Look through the entries and report how many lines include the word "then". Give the number alone.
##### MATERIAL SUPPLIED #####
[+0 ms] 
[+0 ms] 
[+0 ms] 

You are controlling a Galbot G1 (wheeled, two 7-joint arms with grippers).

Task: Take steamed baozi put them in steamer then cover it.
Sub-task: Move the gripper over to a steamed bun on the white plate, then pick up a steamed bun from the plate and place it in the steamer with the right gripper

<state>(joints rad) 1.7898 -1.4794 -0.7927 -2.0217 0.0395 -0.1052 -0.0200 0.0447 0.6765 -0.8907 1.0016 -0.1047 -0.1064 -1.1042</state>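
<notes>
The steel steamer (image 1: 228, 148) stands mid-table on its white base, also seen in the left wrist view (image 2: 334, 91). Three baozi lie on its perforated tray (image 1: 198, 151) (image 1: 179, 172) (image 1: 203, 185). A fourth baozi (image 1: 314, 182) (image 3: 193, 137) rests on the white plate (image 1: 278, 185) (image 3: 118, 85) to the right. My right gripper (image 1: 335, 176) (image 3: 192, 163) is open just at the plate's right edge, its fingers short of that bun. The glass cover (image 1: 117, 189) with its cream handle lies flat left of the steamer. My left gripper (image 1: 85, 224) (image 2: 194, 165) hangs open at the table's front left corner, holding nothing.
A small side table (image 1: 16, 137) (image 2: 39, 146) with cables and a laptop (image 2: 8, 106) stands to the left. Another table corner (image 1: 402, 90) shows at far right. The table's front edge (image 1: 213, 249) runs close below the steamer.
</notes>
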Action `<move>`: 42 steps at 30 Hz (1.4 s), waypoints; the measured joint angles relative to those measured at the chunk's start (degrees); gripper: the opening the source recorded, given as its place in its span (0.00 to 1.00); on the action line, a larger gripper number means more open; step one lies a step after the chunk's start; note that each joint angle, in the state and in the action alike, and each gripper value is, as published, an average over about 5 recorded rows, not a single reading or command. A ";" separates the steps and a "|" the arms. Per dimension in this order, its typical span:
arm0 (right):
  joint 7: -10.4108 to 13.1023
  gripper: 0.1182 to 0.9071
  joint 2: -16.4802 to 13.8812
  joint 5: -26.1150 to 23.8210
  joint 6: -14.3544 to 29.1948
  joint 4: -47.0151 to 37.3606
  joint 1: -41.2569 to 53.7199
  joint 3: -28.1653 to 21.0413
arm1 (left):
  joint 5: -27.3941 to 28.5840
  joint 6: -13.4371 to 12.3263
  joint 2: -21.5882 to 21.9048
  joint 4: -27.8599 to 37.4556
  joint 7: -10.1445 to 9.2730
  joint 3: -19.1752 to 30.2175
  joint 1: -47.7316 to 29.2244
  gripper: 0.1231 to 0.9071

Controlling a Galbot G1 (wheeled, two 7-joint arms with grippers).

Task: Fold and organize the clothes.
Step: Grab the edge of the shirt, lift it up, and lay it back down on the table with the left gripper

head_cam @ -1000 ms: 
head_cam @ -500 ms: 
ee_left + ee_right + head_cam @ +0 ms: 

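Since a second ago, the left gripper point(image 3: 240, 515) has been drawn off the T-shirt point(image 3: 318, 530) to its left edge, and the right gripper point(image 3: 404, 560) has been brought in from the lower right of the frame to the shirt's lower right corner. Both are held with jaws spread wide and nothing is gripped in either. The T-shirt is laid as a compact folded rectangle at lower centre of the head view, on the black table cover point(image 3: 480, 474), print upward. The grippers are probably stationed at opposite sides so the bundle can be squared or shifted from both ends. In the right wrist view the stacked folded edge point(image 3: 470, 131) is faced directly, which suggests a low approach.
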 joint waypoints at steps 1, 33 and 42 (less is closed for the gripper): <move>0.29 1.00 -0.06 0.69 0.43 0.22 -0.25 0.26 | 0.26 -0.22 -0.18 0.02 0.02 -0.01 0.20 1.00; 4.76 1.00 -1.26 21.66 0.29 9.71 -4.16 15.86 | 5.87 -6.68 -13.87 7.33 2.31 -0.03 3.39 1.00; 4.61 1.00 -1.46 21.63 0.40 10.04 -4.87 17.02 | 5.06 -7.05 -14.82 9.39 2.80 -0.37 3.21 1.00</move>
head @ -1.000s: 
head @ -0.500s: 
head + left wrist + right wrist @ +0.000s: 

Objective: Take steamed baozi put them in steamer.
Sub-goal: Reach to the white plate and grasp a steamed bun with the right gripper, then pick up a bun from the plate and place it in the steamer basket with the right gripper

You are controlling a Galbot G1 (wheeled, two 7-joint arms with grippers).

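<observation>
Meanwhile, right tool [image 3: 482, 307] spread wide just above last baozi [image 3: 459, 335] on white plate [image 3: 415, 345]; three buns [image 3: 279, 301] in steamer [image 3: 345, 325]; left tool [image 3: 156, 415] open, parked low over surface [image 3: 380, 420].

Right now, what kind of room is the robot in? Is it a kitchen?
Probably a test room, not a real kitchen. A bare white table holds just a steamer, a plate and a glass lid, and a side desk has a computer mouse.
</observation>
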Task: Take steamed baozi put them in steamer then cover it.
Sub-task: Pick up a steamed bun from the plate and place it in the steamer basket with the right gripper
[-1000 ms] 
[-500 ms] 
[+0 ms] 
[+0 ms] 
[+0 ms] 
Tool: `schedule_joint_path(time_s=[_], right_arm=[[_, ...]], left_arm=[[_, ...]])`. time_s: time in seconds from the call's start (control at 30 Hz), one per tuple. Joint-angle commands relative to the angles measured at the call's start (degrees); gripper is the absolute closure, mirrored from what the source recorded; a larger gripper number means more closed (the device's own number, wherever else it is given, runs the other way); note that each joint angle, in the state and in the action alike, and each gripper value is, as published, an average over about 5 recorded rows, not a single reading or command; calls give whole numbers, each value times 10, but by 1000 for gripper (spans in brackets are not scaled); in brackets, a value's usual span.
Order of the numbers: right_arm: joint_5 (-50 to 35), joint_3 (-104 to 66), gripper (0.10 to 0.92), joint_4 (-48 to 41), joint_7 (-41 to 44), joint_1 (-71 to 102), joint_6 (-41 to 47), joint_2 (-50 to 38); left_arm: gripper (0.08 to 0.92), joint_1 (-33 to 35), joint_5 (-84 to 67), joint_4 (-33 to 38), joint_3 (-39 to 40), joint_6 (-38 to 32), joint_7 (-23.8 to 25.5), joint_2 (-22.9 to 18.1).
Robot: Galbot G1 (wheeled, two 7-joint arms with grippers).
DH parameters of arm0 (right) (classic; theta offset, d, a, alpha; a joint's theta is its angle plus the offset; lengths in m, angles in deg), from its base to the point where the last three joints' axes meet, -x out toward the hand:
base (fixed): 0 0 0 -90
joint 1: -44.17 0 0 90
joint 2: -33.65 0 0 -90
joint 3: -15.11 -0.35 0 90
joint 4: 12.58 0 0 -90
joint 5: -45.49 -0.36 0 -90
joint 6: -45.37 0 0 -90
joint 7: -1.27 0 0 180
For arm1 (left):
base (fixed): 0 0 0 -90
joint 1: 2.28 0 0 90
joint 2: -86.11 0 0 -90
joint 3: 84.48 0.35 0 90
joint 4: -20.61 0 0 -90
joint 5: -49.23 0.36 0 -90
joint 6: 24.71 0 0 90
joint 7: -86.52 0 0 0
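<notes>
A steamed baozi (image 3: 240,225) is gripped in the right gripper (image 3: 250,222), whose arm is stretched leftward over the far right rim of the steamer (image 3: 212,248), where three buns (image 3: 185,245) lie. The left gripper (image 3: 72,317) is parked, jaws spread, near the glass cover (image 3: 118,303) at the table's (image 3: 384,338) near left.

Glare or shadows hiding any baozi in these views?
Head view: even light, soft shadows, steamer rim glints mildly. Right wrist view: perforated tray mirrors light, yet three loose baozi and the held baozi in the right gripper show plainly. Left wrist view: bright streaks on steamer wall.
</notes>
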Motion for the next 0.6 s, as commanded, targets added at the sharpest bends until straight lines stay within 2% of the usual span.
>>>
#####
**EXPECTED ANSWER**
4